Face Generation Progress

GAN Progress on Face Generation (Image Source: Stanford HAI AI Index Report)

The Economy chapter focuses on trends in jobs and investment by country, while the AI Education chapter looks at university course offerings and PhD graduates in AI; a key takeaway is that in North America, 65% of these new PhDs chose jobs in industry over academia, compared to 44.4% the previous year. The Ethical Challenges chapter notes that the team was "surprised to discover how little data there is on this topic," and in particular calls out a lack of benchmarks. The Diversity chapter also cites a lack of publicly available data, but does point out that the "AI workforce remains predominantly male."

The final chapter, AI Policy and National Strategies, shows trends in published versions of nations' AI strategies and international collaborations on AI. It also focuses on the U.S. government's role in AI investment and policy-making. The report notes that the 116th Congress is "the most AI-focused congressional session in history," with AI being mentioned more than three times as often as in the previous Congress.
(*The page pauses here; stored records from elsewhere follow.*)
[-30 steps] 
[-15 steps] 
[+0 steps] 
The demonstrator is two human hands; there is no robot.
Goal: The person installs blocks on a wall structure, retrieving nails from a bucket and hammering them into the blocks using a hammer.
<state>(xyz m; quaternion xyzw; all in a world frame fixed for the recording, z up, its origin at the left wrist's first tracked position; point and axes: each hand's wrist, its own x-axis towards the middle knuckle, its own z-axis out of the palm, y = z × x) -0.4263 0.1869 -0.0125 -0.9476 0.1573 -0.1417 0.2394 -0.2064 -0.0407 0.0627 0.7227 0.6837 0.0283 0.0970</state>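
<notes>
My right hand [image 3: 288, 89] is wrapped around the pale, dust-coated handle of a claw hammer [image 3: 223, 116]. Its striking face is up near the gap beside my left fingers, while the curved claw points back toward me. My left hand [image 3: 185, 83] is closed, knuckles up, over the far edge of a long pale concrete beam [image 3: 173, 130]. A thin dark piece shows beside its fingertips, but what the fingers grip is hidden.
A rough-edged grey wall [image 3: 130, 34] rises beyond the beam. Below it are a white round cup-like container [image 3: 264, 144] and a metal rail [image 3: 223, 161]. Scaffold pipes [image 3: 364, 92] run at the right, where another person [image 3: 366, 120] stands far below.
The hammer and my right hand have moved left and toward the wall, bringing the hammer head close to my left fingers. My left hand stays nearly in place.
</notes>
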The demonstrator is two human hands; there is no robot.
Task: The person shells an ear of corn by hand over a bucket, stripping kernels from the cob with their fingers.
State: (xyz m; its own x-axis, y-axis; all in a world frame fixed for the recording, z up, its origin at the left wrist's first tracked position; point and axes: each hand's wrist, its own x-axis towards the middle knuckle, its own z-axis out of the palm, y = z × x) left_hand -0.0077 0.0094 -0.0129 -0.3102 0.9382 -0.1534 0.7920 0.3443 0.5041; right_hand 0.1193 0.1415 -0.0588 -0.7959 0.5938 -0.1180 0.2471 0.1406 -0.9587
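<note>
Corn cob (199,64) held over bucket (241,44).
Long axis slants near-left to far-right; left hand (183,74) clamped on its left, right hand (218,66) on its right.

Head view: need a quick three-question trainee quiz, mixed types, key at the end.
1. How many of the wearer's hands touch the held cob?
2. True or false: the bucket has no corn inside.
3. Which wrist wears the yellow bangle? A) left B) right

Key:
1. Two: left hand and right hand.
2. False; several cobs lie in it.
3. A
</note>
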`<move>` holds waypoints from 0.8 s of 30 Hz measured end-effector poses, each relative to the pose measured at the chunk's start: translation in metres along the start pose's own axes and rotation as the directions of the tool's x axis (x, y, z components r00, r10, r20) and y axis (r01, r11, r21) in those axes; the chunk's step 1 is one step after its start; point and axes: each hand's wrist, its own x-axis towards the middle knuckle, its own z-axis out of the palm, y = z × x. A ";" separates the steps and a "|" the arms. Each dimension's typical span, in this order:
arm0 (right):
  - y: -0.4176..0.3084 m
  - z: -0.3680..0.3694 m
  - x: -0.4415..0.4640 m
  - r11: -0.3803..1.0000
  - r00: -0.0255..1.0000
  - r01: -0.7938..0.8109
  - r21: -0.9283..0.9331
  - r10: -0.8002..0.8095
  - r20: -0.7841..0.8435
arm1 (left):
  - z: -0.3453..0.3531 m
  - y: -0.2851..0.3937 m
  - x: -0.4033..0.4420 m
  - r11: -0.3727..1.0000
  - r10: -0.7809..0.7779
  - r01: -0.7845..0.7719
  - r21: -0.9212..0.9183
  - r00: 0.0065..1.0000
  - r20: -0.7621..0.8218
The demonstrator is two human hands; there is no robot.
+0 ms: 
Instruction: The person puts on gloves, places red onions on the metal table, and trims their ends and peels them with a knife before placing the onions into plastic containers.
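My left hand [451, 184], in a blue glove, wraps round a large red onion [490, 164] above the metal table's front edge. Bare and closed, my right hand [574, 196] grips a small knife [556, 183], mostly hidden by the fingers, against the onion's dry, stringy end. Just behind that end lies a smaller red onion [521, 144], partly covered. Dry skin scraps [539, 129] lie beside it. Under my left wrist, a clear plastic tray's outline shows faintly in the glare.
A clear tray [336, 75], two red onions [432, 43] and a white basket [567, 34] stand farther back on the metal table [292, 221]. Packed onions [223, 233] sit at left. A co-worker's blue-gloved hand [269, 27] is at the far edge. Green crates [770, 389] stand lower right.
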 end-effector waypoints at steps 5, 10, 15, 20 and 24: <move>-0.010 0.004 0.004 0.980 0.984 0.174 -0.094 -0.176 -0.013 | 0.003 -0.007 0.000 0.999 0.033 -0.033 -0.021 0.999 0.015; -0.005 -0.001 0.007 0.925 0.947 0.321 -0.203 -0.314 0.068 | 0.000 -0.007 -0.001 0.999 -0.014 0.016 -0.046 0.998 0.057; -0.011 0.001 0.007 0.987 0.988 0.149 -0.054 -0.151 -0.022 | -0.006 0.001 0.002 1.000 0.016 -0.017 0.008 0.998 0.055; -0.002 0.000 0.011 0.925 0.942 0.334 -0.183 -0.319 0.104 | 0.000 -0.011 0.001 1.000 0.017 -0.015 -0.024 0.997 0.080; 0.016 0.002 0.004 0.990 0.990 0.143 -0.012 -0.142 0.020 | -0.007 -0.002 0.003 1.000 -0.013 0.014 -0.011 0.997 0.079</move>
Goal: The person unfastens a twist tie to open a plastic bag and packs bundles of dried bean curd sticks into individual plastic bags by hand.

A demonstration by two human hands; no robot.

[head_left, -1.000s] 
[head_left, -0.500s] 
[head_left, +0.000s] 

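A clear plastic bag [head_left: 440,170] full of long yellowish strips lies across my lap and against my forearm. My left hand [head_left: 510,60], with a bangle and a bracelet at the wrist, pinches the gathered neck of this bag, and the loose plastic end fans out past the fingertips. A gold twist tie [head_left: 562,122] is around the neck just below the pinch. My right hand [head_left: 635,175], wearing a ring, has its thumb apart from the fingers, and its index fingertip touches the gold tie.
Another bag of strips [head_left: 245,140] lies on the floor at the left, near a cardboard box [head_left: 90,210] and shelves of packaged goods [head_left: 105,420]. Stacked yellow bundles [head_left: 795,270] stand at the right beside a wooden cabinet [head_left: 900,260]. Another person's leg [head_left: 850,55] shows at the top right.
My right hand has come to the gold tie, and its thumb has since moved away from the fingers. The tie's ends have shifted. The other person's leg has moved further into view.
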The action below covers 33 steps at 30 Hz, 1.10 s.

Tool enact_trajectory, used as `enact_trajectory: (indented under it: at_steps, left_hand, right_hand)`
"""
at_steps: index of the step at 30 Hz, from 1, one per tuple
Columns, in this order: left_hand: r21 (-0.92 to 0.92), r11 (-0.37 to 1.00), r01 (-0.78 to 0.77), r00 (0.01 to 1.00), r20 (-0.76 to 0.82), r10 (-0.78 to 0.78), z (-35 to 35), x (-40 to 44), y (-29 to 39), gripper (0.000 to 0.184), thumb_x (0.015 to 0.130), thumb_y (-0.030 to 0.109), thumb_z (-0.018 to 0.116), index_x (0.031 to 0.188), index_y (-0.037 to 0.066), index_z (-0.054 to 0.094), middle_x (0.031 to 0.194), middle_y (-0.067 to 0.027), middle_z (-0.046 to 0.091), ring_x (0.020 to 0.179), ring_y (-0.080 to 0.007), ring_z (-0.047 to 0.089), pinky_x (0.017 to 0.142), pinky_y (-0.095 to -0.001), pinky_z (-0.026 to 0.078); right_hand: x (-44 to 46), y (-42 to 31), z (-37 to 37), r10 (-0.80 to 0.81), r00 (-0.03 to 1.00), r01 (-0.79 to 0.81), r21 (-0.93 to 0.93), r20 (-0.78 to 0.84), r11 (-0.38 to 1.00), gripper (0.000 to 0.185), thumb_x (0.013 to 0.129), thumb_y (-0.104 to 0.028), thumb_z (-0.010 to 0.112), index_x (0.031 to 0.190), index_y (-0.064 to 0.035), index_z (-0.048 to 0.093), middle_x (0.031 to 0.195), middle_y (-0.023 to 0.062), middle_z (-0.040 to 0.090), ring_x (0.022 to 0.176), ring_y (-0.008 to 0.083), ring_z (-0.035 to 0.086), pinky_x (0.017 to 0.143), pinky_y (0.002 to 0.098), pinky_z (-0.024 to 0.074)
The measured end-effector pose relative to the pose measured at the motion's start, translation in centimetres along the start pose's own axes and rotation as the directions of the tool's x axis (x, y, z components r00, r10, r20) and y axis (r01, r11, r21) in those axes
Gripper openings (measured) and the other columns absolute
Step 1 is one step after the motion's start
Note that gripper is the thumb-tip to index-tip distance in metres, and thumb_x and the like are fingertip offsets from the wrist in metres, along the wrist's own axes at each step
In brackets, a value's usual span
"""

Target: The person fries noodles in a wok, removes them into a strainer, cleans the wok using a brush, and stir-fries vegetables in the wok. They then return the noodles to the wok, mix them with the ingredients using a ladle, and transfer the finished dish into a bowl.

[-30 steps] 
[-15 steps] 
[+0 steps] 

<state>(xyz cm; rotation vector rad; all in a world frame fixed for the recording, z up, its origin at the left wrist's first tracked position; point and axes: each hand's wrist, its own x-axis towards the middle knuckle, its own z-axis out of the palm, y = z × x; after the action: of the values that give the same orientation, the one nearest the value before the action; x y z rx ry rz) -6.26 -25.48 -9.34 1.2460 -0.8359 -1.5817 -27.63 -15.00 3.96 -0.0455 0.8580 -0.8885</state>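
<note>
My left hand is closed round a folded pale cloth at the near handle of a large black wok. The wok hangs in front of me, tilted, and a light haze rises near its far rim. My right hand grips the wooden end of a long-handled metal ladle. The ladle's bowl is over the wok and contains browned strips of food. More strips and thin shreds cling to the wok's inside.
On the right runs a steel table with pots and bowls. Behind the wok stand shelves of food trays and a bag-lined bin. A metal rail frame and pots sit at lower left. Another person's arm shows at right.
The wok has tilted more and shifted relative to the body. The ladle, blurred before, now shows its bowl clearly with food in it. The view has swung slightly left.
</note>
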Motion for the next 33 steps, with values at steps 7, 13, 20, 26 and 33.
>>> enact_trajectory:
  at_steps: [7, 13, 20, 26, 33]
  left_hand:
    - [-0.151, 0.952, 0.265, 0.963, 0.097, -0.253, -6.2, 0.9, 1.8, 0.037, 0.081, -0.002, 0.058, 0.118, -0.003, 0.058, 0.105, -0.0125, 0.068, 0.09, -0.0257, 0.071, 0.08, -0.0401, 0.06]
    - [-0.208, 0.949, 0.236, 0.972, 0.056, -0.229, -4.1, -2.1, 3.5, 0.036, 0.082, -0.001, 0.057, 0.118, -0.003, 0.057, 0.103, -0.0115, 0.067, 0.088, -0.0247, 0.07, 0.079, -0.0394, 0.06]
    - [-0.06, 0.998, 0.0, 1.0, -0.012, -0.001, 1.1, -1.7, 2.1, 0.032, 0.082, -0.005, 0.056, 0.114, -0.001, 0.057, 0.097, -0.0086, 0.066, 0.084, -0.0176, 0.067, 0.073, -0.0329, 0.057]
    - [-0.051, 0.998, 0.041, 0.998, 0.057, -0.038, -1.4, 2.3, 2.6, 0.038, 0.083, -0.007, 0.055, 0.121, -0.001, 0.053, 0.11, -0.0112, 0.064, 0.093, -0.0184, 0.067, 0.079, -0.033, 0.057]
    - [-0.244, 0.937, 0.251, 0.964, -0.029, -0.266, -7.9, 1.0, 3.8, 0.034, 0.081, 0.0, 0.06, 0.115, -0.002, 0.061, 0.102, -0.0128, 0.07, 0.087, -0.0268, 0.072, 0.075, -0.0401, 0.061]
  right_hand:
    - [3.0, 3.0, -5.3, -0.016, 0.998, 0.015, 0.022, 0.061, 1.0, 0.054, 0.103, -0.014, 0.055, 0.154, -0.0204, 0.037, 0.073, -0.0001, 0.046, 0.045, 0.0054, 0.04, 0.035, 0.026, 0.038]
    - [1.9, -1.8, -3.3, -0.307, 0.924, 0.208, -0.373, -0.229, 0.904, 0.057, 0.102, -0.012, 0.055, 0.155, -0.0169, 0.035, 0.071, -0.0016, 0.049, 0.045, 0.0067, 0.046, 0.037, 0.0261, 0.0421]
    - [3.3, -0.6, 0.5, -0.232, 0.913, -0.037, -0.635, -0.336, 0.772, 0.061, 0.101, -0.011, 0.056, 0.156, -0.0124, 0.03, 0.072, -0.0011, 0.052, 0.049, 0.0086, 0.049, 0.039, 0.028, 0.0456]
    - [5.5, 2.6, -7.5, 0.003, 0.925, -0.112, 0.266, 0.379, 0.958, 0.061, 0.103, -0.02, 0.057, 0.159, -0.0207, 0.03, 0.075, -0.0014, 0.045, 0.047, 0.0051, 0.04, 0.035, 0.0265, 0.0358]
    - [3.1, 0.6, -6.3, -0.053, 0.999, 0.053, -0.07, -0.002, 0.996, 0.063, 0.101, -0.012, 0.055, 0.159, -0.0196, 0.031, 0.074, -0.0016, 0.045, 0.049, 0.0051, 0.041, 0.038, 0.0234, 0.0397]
The Institute has also updated its interactive Global Vibrancy Tool for comparing up to 26 countries across 22 metrics. The metrics measure performance on various research and development, economic, and inclusion factors, such as number of conference papers, number of patents, and investment. The tool can show an overall index for the full list of countries, or detailed metrics for a single country, and contains data from the year 2015 up to 2020.

The full report can be downloaded from the AI Index website. The report's raw data and high-res images are publicly available on Google Drive. The report is licensed under the Creative Commons Attribution-NoDerivatives 4.0 International license.